Clarín y la renovación de la novela
Clarín, considerado el mejor crítico literario de su época, contribuye a estos cambios modernistas en España desde el conocimiento de la novela de su tiempo. Con su obra Cuentos morales (1896), en la que refiere la necesidad de entender la novela de otra forma, explica que ésta debe tener su propia entidad, sin necesidad de recurrir a la descripción de lo externo como vehículo indispensable para contar una historia y desarrollar una trama. Para Clarín, lo realmente importante es el reflejo de lo interno, de los sentimientos, del «ser» de los personajes. Lo importante no son las vicisitudes que viven, sino lo que estas les hacen sentir. No es el contexto, es el interior.
Clarín se percata de que la literatura se enfocaba en la conservación de la armonía y en la manifestación de las formas regulares y organizadas estructuralmente; sin embargo, este nuevo “neorromanticismo” se inclina hacia la metafísica y el idealismo. Es, en cierto modo, una regresión; una lucha contra las tendencias realistas y el positivismo de los últimos tiempos; un resurgir de los conceptos; el nacimiento de una nueva generación de autores que recuperan el sentir romántico. Esta suerte de viaje que Clarín hace al interior y al sentido más esencial de la novela también es emprendido por Galdós, que se adentra en la novela de tintes espiritualistas con El Abuelo.

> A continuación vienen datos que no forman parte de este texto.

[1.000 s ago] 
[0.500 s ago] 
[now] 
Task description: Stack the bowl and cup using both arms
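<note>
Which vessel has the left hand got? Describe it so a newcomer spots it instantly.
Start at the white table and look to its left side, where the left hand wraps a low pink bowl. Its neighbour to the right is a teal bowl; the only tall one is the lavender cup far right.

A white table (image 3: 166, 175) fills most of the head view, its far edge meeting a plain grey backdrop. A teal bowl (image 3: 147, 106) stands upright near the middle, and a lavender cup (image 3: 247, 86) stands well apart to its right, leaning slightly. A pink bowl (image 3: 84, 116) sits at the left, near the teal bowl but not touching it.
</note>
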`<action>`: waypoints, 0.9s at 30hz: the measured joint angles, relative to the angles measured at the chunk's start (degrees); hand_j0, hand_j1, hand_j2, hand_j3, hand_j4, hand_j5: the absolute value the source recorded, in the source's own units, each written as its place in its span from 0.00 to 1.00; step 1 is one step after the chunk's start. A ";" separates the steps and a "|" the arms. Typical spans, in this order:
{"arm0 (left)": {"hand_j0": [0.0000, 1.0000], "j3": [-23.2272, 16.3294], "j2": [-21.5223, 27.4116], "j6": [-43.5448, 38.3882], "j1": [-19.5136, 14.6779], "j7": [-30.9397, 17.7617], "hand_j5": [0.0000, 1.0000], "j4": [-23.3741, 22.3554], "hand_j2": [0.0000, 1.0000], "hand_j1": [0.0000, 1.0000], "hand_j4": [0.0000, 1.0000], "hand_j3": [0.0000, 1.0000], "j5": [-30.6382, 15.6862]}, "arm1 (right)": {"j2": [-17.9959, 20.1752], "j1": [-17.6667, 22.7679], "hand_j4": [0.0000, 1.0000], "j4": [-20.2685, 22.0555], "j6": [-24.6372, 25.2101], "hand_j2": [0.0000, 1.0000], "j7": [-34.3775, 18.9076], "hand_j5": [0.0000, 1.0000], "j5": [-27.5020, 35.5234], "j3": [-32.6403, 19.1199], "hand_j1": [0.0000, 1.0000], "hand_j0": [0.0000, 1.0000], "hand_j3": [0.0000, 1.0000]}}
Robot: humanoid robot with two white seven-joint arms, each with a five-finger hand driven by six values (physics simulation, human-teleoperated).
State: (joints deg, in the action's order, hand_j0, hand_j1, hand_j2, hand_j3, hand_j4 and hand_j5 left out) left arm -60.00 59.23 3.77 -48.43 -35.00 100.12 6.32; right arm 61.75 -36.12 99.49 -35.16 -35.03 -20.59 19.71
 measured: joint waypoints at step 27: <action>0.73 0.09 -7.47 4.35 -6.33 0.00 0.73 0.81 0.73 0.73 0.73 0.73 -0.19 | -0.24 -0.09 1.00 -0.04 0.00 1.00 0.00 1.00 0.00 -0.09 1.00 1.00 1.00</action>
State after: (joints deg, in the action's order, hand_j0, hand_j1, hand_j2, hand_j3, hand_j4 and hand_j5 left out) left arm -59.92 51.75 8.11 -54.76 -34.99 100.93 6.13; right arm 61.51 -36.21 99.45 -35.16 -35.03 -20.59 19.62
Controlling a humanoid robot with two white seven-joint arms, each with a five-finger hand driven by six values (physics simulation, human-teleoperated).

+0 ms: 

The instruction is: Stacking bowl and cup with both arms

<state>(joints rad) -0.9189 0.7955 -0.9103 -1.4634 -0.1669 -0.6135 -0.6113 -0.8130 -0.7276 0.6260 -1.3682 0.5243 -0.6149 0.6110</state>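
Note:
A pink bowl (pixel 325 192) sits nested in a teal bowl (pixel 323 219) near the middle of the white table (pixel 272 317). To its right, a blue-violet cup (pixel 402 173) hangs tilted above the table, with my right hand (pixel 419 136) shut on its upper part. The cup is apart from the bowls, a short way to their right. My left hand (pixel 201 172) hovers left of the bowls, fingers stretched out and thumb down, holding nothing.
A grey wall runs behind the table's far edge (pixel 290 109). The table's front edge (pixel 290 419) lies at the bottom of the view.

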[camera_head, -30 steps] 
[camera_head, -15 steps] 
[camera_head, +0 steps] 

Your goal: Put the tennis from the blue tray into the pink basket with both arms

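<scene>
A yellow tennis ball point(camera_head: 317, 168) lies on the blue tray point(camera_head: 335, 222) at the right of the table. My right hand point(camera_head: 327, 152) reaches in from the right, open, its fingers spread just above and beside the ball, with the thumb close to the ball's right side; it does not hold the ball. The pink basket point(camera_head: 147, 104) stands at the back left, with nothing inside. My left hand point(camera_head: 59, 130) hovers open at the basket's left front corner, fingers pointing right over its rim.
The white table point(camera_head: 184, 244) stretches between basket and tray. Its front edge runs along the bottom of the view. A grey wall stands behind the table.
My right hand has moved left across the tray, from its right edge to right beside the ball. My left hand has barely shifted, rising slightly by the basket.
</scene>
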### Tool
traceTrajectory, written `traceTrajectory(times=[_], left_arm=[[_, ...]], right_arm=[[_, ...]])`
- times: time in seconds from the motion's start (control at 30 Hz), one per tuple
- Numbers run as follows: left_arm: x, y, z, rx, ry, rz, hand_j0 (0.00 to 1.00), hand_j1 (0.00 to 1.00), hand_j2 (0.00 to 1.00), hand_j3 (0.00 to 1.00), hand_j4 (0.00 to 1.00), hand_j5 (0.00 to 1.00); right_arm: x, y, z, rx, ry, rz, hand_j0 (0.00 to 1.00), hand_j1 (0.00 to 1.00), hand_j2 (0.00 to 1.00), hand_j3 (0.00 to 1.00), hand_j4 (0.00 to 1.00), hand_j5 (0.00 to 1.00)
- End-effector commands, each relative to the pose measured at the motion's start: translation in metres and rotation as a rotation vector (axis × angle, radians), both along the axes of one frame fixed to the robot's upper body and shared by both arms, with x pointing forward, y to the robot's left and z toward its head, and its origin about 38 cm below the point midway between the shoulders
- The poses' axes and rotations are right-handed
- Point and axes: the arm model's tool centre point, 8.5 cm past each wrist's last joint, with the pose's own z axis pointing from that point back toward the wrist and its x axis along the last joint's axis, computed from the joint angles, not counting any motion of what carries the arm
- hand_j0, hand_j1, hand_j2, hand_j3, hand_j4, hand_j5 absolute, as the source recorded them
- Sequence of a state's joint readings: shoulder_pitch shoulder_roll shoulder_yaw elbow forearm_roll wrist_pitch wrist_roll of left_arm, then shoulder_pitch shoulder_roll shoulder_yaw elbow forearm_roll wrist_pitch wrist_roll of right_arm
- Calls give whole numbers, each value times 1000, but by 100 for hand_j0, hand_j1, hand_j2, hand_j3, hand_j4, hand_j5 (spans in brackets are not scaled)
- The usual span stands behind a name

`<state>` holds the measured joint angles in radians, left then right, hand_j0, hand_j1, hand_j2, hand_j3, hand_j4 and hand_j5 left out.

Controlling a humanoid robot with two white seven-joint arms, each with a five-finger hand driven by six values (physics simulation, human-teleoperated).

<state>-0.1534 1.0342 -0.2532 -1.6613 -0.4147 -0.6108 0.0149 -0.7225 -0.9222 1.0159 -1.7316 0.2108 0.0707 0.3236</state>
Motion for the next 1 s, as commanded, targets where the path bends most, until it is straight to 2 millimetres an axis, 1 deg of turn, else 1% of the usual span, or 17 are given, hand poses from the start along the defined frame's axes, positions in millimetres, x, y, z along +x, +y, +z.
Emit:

Krause, krausismo y la educación renovadora
Giner de los Ríos, a partir de las ideas de Krause —cuya filosofía habla de la necesidad del contacto directo del alumno con la naturaleza y con cualquier objeto de conocimiento (de ahí la importancia de las clases experimentales y de las excursiones)—, así como del establecimiento gradual de las diferentes disciplinas de conocimiento hasta llegar a la relación que las une en sus niveles superiores, y lo fundamental de la laicidad y la creencia antidogmática para avanzar en el conocimiento, crea la Institución Libre de Enseñanza, de carácter completamente laico, en la que se desarrollarían personalidades de gran importancia en el ámbito de la cultura española.

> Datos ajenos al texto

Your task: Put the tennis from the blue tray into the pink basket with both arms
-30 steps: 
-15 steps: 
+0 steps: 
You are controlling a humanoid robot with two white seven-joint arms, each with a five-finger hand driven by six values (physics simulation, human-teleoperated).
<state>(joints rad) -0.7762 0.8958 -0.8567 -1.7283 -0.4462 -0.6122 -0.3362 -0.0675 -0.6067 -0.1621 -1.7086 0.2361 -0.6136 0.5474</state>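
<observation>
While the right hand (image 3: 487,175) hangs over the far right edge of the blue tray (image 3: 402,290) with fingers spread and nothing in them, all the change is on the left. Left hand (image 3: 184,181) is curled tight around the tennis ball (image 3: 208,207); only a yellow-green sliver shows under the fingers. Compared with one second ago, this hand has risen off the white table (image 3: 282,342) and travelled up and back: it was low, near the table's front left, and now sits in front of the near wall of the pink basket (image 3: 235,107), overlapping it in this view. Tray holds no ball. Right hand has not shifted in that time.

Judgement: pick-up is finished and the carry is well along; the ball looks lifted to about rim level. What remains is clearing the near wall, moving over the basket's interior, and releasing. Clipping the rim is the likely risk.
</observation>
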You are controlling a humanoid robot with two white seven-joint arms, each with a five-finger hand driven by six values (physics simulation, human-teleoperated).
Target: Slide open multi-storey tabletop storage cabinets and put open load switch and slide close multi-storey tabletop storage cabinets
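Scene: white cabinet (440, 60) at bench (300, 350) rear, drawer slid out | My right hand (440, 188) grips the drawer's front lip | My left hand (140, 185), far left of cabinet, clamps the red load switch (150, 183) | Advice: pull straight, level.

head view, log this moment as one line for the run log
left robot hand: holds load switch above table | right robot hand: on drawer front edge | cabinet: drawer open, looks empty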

En 1914 crea también la Residencia de Estudiantes, en la que se forjará la mayoría de los integrantes de la Generación del 27. Muchas novelas de Galdós y Clarín están bastante influenciadas por el krausismo en el aspecto moral, relativo a las clases ideológicas que tuvieron influencia directa en el ámbito de esa burguesía reformista, que chocaría de pleno con la postura de la Iglesia Católica del siglo XIX.